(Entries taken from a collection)
- Opening Delimiter -

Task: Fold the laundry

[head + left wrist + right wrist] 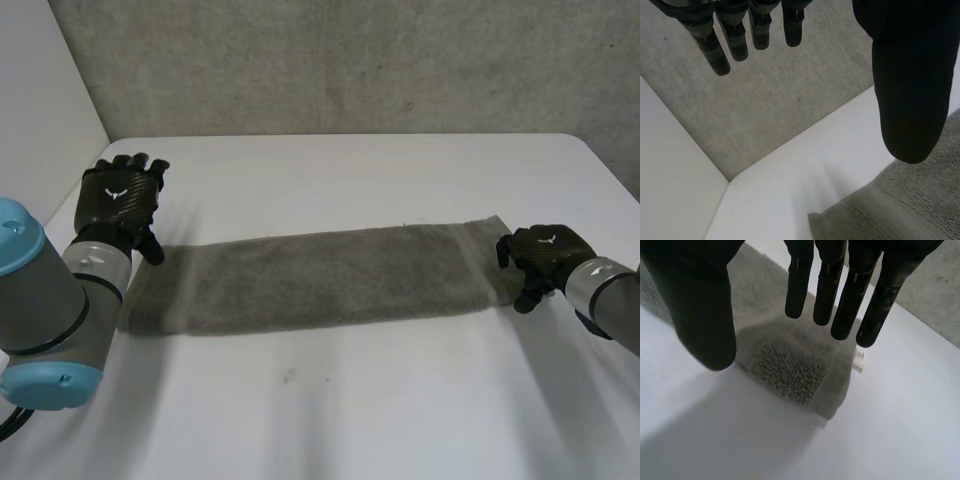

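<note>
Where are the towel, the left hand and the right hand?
towel (320,278), head view, the middle of the long strip.
left hand (118,197), head view, the back of the hand.
right hand (547,252), head view, the back of the hand.

A white tabletop (350,420) fills the lower frame. Behind it runs a grey speckled surface (350,60), with a white panel (40,90) at upper left.
</note>
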Tool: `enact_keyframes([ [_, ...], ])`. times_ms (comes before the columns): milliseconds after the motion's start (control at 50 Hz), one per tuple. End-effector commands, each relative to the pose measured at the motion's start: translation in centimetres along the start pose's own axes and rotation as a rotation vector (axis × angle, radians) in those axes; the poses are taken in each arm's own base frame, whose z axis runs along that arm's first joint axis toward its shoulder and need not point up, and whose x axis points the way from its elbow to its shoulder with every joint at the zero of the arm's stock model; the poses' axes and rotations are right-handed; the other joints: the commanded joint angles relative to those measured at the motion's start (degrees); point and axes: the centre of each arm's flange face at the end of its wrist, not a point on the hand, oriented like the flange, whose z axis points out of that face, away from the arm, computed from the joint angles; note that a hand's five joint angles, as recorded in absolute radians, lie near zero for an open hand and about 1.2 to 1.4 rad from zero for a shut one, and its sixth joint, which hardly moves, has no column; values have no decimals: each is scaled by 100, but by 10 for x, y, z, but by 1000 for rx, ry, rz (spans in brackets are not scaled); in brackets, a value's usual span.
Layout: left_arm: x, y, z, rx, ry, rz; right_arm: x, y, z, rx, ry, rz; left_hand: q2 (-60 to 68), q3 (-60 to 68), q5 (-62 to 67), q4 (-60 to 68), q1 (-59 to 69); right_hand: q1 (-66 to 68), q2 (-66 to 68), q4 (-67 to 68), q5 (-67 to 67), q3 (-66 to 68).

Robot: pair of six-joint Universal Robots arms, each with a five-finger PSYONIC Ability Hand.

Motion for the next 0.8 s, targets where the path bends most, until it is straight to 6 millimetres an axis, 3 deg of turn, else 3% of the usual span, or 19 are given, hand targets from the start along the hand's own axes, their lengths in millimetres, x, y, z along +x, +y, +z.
enact_keyframes([
  [20,-1,0,2,22,-11,3,0,27,28,3,20,-59,47,25,-186,27,-28,1658,1184,1198,1334,1201],
  [100,-1,1,1,19,-10,3,6,37,34,-11,38,-117,47,25,-186,27,-28,2483,2008,2022,2158,2025],
  [140,0,1,1,18,-8,5,17,37,39,6,74,-146,47,25,-186,27,-28,5274,4800,4813,4949,4817],
  [320,0,0,0,19,-7,3,54,31,38,-62,321,-333,47,25,-186,27,-28,5286,4812,4825,4961,4829],
  [360,0,0,0,21,-8,3,75,35,36,-121,441,-429,47,25,-186,27,-28,5286,4812,4825,4961,4829],
  [420,-1,0,-2,21,-8,3,82,33,34,-129,487,-466,47,25,-186,27,-28,5286,4812,4825,4961,4829],
  [500,0,-2,-2,24,-7,3,89,7,29,-20,576,-521,47,25,-186,27,-28,5286,4812,4825,4961,4829],
  [520,-1,-2,-2,26,-8,3,80,-12,25,58,593,-540,47,25,-186,27,-28,5286,4812,4825,4961,4829],
  [540,0,-2,-2,24,-7,3,80,-12,25,59,594,-540,47,25,-186,27,-28,5286,4812,4825,4961,4829],
  [560,0,-2,-2,24,-7,3,64,-33,19,155,601,-554,47,25,-186,27,-28,5286,4812,4825,4961,4829],
  [580,0,-2,-2,24,-7,3,64,-34,19,156,601,-555,47,25,-186,27,-28,5286,4812,4825,4961,4829],
  [620,0,-2,-3,25,-6,3,22,-71,9,364,563,-563,47,25,-186,27,-28,5286,4812,4825,4961,4829],
  [640,0,-2,-3,26,-7,3,22,-71,9,365,562,-563,47,25,-186,27,-28,5286,4812,4825,4961,4829],
  [680,0,-2,-3,26,-8,3,-37,-94,-1,551,409,-564,47,25,-186,27,-28,5286,4812,4825,4961,4829],
  [700,1,-3,-3,27,-5,3,-37,-95,-1,552,408,-564,47,25,-186,27,-28,5286,4812,4825,4961,4829],
  [720,1,-3,-3,27,-5,3,-67,-100,-7,623,306,-575,47,25,-186,27,-28,5286,4812,4825,4961,4829],
  [740,2,-3,-4,27,-3,3,-67,-100,-7,624,305,-575,47,25,-186,27,-28,5286,4812,4825,4961,4829],
  [780,3,-3,-4,28,0,3,-130,-99,-19,743,77,-610,47,25,-186,27,-28,5286,4812,4825,4961,4829],
  [800,3,-3,-5,27,0,3,-130,-99,-19,744,76,-611,47,25,-186,27,-28,5286,4812,4825,4961,4829],
])
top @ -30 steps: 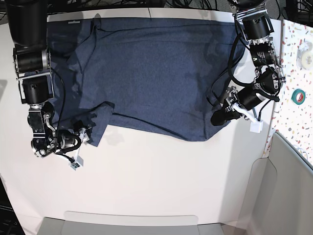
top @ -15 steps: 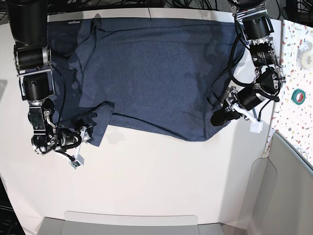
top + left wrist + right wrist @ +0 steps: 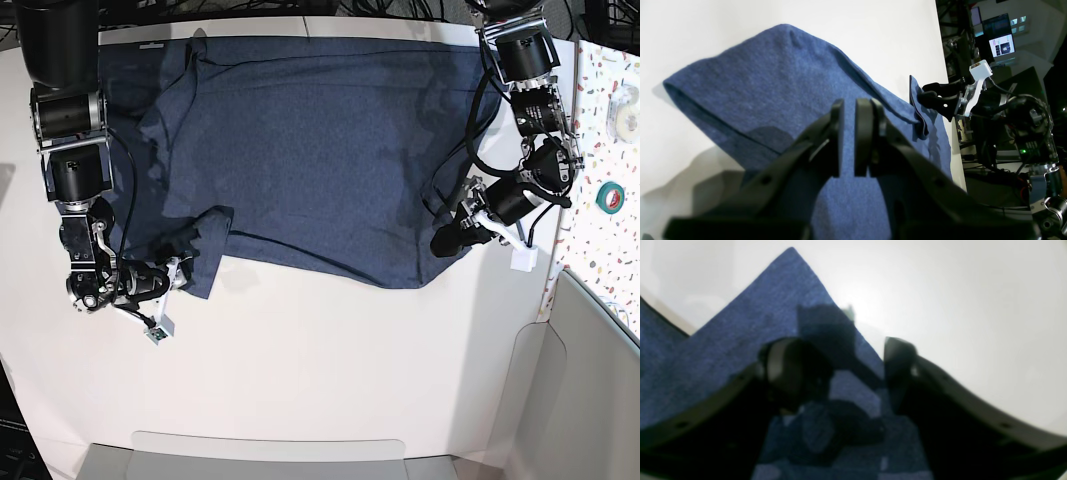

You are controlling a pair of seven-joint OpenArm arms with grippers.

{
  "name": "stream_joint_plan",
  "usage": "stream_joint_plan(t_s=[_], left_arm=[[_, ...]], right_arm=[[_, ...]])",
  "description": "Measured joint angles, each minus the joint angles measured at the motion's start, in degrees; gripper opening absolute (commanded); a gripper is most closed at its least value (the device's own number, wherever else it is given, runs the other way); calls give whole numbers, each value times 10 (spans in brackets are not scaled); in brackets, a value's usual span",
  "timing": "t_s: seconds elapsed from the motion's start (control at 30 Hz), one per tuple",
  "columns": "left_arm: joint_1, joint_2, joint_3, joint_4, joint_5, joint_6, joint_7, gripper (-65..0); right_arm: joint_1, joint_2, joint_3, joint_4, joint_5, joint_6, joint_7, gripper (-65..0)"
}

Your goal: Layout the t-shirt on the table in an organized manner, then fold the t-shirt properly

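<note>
The t-shirt (image 3: pixel 300 150) lies spread across the upper half of the table (image 3: pixel 330 370) in the base view, its blank side up, with 1 sleeve bunched at lower left and the hem corner lifted at right. At the right of the frame the left gripper (image 3: pixel 447 240) pinches that hem corner, its jaws nearly closed with blue cloth between them in the left wrist view. At lower left the right gripper (image 3: pixel 172 274) straddles the sleeve tip, its jaws partly apart around the fabric in the right wrist view; whether they have bitten yet cannot be told. The work appears to be at the laying-out stage, not yet the folding: the body is mostly flat but the lower edge runs crooked and the sleeve is creased. The next move likely calls for a firm hold on both corners, then pulling them apart and downward to flatten the cloth
</note>
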Motion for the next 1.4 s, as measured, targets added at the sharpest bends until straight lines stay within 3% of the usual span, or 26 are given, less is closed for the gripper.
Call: stream_joint_plan(t_s=[0.1,0.23,0.53,0.7,0.87,1.03,1.13,1.2,1.4], left_arm=[[0,0,0,0,0,0,0,-587],[0,0,0,0,0,0,0,-587],[0,-1,0,0,0,0,0,-587],[0,-26,2,0,0,0,-8,-586],[-24,-47,4,0,3,0,-4,-584],[-25,-64,3,-3,1,2,-9,-472],[-26,-68,3,-35,1,52,-12,-405],[-27,-70,3,-65,0,67,-18,-396],[-26,-72,4,-134,2,69,-56,-395]], right_arm=[[-2,-6,0,0,-2,-1,3,-521],[-5,-8,0,0,3,-2,8,-589],[-19,-8,5,32,7,-1,10,-593],[-36,-6,0,85,3,1,-18,-593],[-61,-10,84,105,5,8,-34,-593],[-63,-2,130,104,-9,8,-47,-593],[-61,-3,135,104,-8,8,-47,-593],[-59,-5,136,104,-8,8,-47,-593],[-59,0,137,104,-7,8,-47,-593]])
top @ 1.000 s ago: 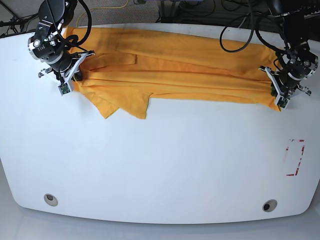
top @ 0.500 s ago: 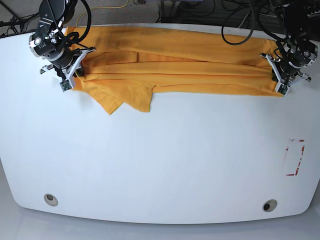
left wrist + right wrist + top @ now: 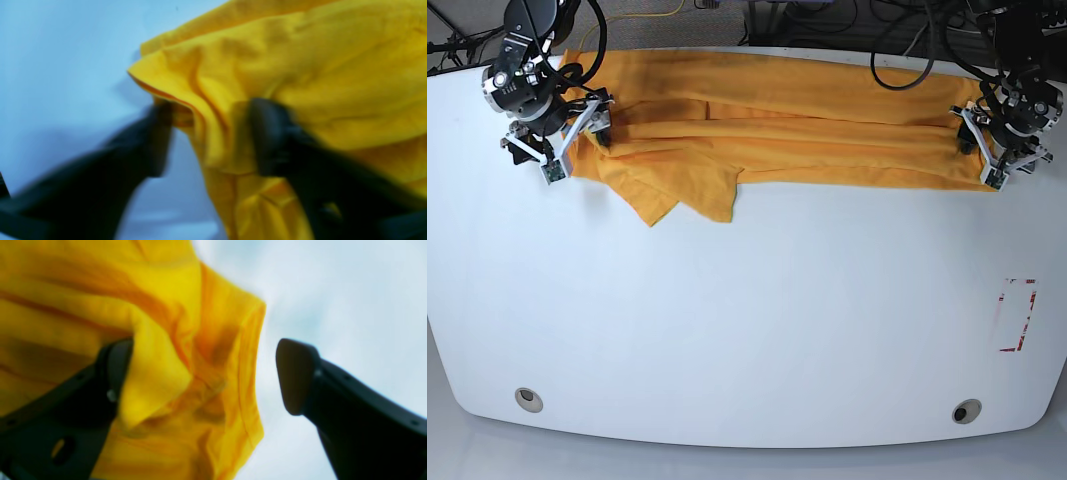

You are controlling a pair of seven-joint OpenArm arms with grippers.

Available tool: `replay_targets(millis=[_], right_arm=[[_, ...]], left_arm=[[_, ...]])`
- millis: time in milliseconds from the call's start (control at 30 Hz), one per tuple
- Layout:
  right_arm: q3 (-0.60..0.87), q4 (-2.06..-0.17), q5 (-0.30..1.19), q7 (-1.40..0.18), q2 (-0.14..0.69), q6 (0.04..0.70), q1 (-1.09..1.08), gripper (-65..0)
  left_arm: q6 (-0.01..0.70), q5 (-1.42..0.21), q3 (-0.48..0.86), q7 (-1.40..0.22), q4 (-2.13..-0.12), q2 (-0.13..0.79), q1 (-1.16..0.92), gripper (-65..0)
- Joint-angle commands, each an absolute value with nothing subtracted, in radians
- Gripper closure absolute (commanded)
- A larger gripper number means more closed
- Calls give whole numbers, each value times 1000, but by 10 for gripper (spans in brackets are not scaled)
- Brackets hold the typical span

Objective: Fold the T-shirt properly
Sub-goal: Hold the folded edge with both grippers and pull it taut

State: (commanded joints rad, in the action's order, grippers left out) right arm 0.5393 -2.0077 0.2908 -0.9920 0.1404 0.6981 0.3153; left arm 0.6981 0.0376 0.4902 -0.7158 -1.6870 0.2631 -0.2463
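The large orange-yellow cotton T-shirt [image 3: 777, 125] is stretching lengthwise between both arms; the left gripper [image 3: 208, 133] and right gripper [image 3: 203, 376] are straddling its end edges, fingers spread, unclamped.

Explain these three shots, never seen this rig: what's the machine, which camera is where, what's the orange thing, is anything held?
It is a robot with two arms over a white table. The wide shot looks down from above; the two close-ups come from cameras on the wrists. The orange thing is a T-shirt, bunched into a long band across the far side. The left gripper is at one end, the right gripper at the other. In both close-ups cloth lies between black fingers that stand apart, so both look open, not clamped. The pictures are blurred.
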Motion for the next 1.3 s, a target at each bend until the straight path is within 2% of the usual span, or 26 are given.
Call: replay_targets(millis=[300, 567, 700, 833, 900, 1100, 1300], right_arm=[[573, -2014, 506, -998, 142, 698, 314, -495], [573, -2009, 510, -995, 127, 698, 315, -480], [570, -1994, 490, -990, 102, 698, 294, -422], [568, -1965, 426, -990, 85, 698, 249, -325], [567, -1949, 395, -990, 79, 698, 237, -303], [567, -1936, 338, -995, 84, 698, 229, -270], [568, -1934, 337, -998, 134, 698, 285, -239]], left_arm=[[698, -102, 498, -750, -1791, 263, -223, -397], [698, -157, 493, -792, -1824, 249, -223, -397], [698, -131, 496, -791, -1808, 202, -222, -397], [698, -62, 496, -791, -1801, 163, -222, -397], [698, -24, 498, -791, -1796, 151, -222, -397], [698, 131, 496, -785, -1692, 139, -217, -396], [698, 154, 498, -751, -1630, 174, -216, -396]])
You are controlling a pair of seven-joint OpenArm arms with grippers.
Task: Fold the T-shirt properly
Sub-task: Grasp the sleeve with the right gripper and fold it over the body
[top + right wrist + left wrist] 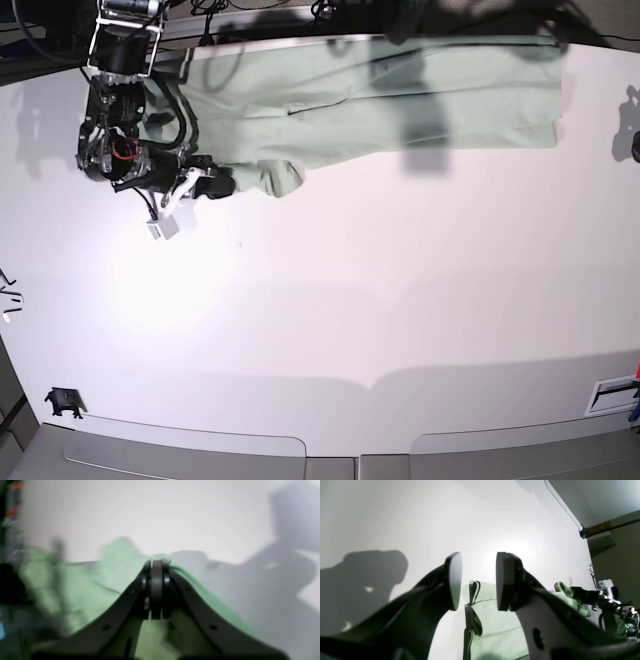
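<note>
On the worktop [330,290], my right jaws [217,183] clamp the T-shirt [380,110] near the far edge; that arm [125,120] blocks some cloth. My left jaws [479,582] stand apart.

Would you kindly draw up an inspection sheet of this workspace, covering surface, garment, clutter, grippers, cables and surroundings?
Surface: smooth, matte white tabletop, shadows across it.
Job's things: pale mint-green soft cloth T-shirt, stretched along one edge of the tabletop in a long strip, not neatly folded.
Clutter: nothing seen.
Left gripper: black two-fingered gripper, open, nothing between its fingertips.
Right gripper: black two-fingered gripper, shut at the shirt's edge; the blurred view leaves the grip uncertain.
Cables: dark cables loop around the right arm.
Surroundings: grey panels beyond the table edge opposite the shirt.
</note>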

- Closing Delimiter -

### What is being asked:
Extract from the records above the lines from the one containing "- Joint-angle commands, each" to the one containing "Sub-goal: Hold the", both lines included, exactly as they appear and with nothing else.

### Task response:
- Joint-angle commands, each an absolute value with nothing subtracted, in radians
- Gripper closure absolute (commanded)
- A larger gripper number means more closed
- Calls give whole numbers, each value times 1000, but by 10 for gripper (spans in brackets are not scaled)
- Brackets hold the typical span

Objective: Fold the T-shirt properly
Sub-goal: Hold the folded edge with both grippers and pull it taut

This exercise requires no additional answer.